La conferenza, a ingresso libero, si è svolta giovedì 4 aprile, dalle ore 14:00 alle ore 19:30, in diverse fasce orarie sul modello delle numerose iniziative tenutesi nel corso degli anni nelle più prestigiose città italiane, volte a commemorare il genocidio armeno.

L’incontro ha visto la partecipazione di molti docenti i cui chiari interventi scanditi da vivida e coinvolgente memoria, hanno toccato la sensibilità dei presenti che hanno avvertito quello spirito armeno che soffre ancora per le vicende consumatesi negli anni della Prima Guerra Mondiale.

Al centro del dibattito:  la convergenza fra gli orrori del genocidio e l’Inferno del sommo poeta Dante Alighieri  che, nei sui Canti ha rappresentato gli orrori e gli strazi delle anime dannate.

Fin dai primi dell’Ottocento è nata una ricca tradizione dantesca in lingua armena. Molti studiosi hanno sviluppato un ricco filone culturale di rilettura e reinterpretazione dei Canti della Divina Commedia che ha portato alla nascita di nuove creazioni poetiche fatte dai rivoluzionari armeni.

L’influenza dantesca negli scritti dei più importanti poeti armeni del XX secolo ha dato il via a varie interpretazioni sull’opera: si tratta, infatti, di momenti in cui l’inferno di Dante è stato armonizzato alla situazione politica e alle grandi lotte rivoluzionarie armene dell’epoca.

I poeti armeni hanno, dunque, scritto una serie di poemi “danteschi” per parlare dei massacri subiti dalla loro gente, creando così una tradizione letteraria ispirata all’inferno, momenti letterari dove la descrizione “dell’inferno terrestre” spunta nelle opere di Siamanto, Yeghishe Charents, Hovhannes Shiraz e tanti altri, alcuni di questi sono divenuti vittime del genocidio (Siamanto) o delle grandi purghe del regime stalinista (Yeghishe Charents).

La drammatica storia

Dante compare nella poesia armena fra Ottocento e Novecento, periodo in cui  l’Impero Ottomano si estendeva sulla parte occidentale del territorio e i possenti artigli dell’Impero russo sulla parte orientale.

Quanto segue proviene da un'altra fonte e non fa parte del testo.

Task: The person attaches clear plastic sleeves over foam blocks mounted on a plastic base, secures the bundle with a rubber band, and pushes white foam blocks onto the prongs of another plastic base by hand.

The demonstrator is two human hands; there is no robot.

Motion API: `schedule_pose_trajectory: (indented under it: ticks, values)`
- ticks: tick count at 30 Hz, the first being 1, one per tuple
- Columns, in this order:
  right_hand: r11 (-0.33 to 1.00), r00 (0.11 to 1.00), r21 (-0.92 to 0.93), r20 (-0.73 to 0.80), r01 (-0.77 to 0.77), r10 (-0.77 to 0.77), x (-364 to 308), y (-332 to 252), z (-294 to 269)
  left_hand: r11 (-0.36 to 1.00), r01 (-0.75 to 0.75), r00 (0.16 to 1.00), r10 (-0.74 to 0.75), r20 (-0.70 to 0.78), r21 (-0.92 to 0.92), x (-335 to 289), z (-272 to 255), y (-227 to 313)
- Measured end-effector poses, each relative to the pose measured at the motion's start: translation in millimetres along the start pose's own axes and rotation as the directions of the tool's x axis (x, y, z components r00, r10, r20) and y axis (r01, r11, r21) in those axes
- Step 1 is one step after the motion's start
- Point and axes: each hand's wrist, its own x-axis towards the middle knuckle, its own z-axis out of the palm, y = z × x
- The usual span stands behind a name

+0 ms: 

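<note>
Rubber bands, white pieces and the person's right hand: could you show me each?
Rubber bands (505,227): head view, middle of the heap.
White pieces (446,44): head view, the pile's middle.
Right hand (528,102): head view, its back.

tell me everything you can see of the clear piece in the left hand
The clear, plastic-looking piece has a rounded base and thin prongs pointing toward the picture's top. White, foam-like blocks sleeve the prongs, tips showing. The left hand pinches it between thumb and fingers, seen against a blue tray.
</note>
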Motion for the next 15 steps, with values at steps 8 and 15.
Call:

Dal fronte occidentale, gli armeni sono costretti a subire disumane repressioni e assalti, mentre in quello orientale, malgrado la politica zarista di assimilazione, che garantiva comunque una certa tolleranza, non vivono in condizioni ottimali.

Siamo dinanzi a periodi sociopolitici di grande cambiamento, gli stessi che poi hanno causato conseguenze irreversibili per molti popoli, anche per gli armeni che di lì a poco sarebbero stati vittime di sanguinosi eventi che portano con sé morte e distruzione in entrambe le realtà territoriali.

Fra il 1894 e il 1896, nell’Impero Ottomano si consumano i massacri hamidiani ai quali segue il genocidio armeno perpetrato dai Giovani turchi durante la Prima guerra mondiale (1914).

Conseguentemente i territori dell’Armenia occidentale vengono svuotati dalle loro genti con la successiva distruzione anche dei loro monumenti architettonici. Nella parte orientale, invece, in seguito alla rivoluzione russa (1917), avviene la guerra armeno-turca che dà vita alla prima repubblica armena (1918), la quale non è destinata ad essere indipendente. Due anni dopo, nel 1920, la neonata repubblica viene annessa alla nascente Unione Sovietica. Alla sovietizzazione seguono poi le purghe staliniste degli anni Trenta.

Un breve excursus sull’evento

Nel corso dell’evento sono state presentate diverse opere letterarie che hanno affrontato, su più punti, il tema del genocidio.

Dopo una breve introduzione, moderata da Andrea Mazzocchi e Gennaro Ferrante, è seguita una produttiva conversazione con gli autori de “L’incidente di Caccia” (David L. Carlson e Landis Blair) sull’inferno di Dante e sul potere salvifico dell’immaginazione.

Successivamente si è fatto strada il dibattito di Alfonso Pampanella e Anush Torunyan (moderato da Kristina Lands dell’Università di Bologna e da Vittorio Celotto della Federico II) sulla “Leggenda dantesca” di Yeghishe Charents (poeta la cui vita è strettamente legata alla situazione sociopolitica dei primi decenni del Novecento, soldato dell’Armata Rossa prima e bersaglio delle purghe staliniste poi, è definito dai suoi contemporanei il “Dante della letteratura armena”).

Con le opere “Leggenda dantesca” e “Libro della via” Charents ha spianato la strada a chi ha saputo raccogliere la sua eredità letteraria, divenendo così un faro per tutti coloro che, nel mondo, hanno un ruolo attivo nell’eterna battaglia tra oppressi e oppressori.

Nel primo pomeriggio c’è stato l’intervento di Martina Riccucci dell’Università di Pisa intitolato “Voci dall’inferno. Testimonianze dei sopravvissuti ai lager”, seguita poi da una brevissima pausa pranzo e un interessante dibattito sui testi.

L’evento ha avuto modo di sfociare nel contemporaneo caso palestinese, affrontando così una situazione geopolitica contemporanea dibattendo sull’opera “Gaza Writes Back” (di Rafat Alaarer) con l’autore dell’edizione italiana Luigi Caruso e i moderatori Monica Ruocco e Hasfa Marragh dell’Università L’Orientale di Napoli.

Dopo c’è stata l’anteprima nazionale del film “Il canto dei vivi” a cura della regista, documentarista e reporter di guerra (fondatrice dell’ONG “Limbo”) Cécile Allegra, che ha portato la propria testimonianza ne “Il limbo dei sopravvissuti”.

Con il dibattito conclusivo abbiamo avuto la possibilità di avere un confronto con la psicanalista Virginia De Micco, Elisabetta Abignente, Chiara De Caprio, Barbara De Rosa e Valerio Petrarca (della Federico II).